With a name like giant hogweed, it’s no surprise it’s one of the 17 large leaf weeds featured in today’s list. This one is very similar to the cow parsnip featured earlier, as it too has large leaves (5 ft wide and forming a canopy above the stem), and produces clusters of white flowers. It too has toxic sap that will cause burns and blisters when exposed to sunlight. The major difference is the height this weed reaches – upwards of 18ft sometimes. Remember, handle with care and wash your hands if you accidentally touch this weed ungloved.

13. Common Figwort

Most commonly found in shaded areas of your garden, the common figwort can grow from 5 to 10 ft tall. Its large leaves grow from square stems, creating a symmetrical pattern because they are always opposite one another. The leaves are oval shaped with lanceolate tips and toothed margins. It’s also easy to identify because of its green/purple flowers from June to September.

14. Lady’s Thumb

Or redshank, this weed can grow up to 1 meter tall. The leaves of lady’s thumb are long and narrow, growing up to 4 inches long and 1 inch wide. It’s a weed that’s also a wildflower considered to be an invasive species here in North America.
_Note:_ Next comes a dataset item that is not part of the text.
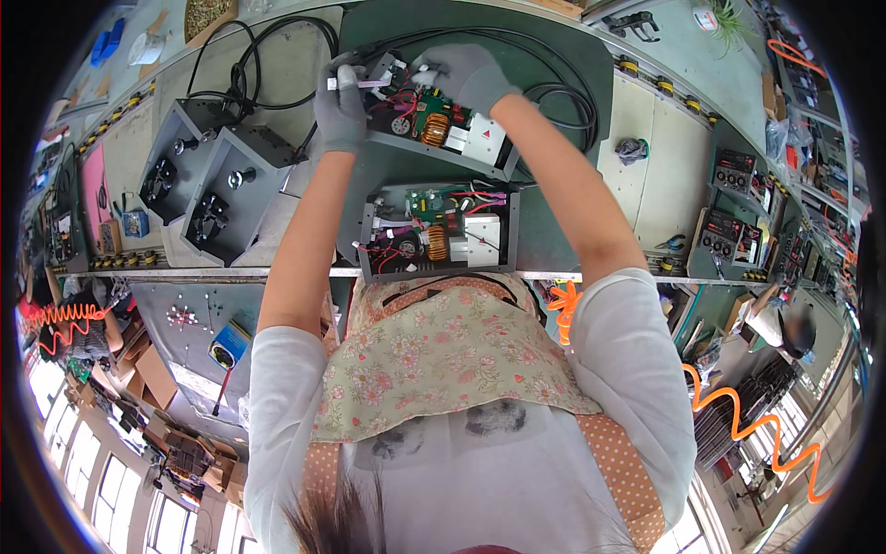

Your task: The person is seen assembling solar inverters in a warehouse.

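While both gloved hands are raised over the far open chassis [441,125], a grey metal box with its circuit board, copper coil and red wiring exposed, the work is concentrated at that chassis's far-left corner. The left hand [340,106] is seen closed around a small pale, flat part [365,84] held at that corner, its fingers curled together on it. The right hand [466,74] is laid on the far edge of the same chassis, fingers bent down toward the board; whether anything is pinched in it cannot be told. A second open chassis [436,231] of the same kind is placed just nearer the person than the first, at the bench edge. Two closed grey housings [208,180] with black knobs are set to the left of the far chassis, and black cables [554,88] are looped behind it and to its right. An orange coiled hose [738,415] hangs well below and right of it. Risk is judged as follows: the small part could be dropped among the wiring if the grip is loosened; a red lead could be snagged or pulled loose by gloved fingers; the tilted chassis could be slid against its neighbour if pressed unevenly.
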The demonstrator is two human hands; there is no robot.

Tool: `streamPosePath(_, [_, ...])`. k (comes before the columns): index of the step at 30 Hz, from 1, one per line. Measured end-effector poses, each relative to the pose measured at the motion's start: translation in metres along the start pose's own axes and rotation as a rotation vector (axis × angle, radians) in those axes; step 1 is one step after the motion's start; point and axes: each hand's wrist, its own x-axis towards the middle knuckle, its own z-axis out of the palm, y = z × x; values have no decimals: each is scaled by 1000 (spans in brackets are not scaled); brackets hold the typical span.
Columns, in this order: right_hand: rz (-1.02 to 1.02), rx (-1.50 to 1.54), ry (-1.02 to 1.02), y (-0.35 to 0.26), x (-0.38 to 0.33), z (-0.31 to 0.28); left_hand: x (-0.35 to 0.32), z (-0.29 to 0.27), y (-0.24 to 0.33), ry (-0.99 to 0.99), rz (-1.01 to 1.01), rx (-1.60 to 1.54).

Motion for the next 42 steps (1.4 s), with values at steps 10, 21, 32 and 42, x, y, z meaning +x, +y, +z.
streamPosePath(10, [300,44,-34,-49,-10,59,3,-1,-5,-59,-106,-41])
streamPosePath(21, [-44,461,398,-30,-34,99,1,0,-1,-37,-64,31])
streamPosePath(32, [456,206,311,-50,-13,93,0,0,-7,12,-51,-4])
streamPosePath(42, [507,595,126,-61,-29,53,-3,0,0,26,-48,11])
From July to September, you can expect to see tiny pink flowers at the top of its long stems.

15. Green Alkanet

Green alkanet is easily identified by its height (it grows to 1 meter tall) and its large leaves (16 inches long). The leaves are egg shaped and are joined to the stem by long petioles. From April to June it produces forget-me-not style flowers that are beautiful. However, this weed spreads quickly in shaded areas of your garden and is tough to get rid of once rooted in place.

16. Velvetleaf

The velvetleaf gets its name from its soft, velvety leaves. Heart shaped, green, and covered in soft hairs, it’s easy to understand why this weed got its name. If near crops, you’ll want to get rid of this large leafed weed because it steels nutrients and water from the soil, and as a noxious weed, it will be detrimental to the other plants and crops surrounding it. During the summer, this weed also produces orange/yellow flowers with 5 petals, making it much easier to identify if touch alone doesn’t do it.

17. Pigweed

large leaf weeds

And finally, pigweed. This annual summer weed can grow to 9ft tall and has both lance shaped and oval leaves that grow up to 6 inches long. We thought we’d finish on a nice one, because this weed is actually enjoyed in many parts of the world in dishes because it’s highly nutritious. Be careful around pigs and cattle though, as pigweed, despite the name, can be fatal to them if eaten in large quantity.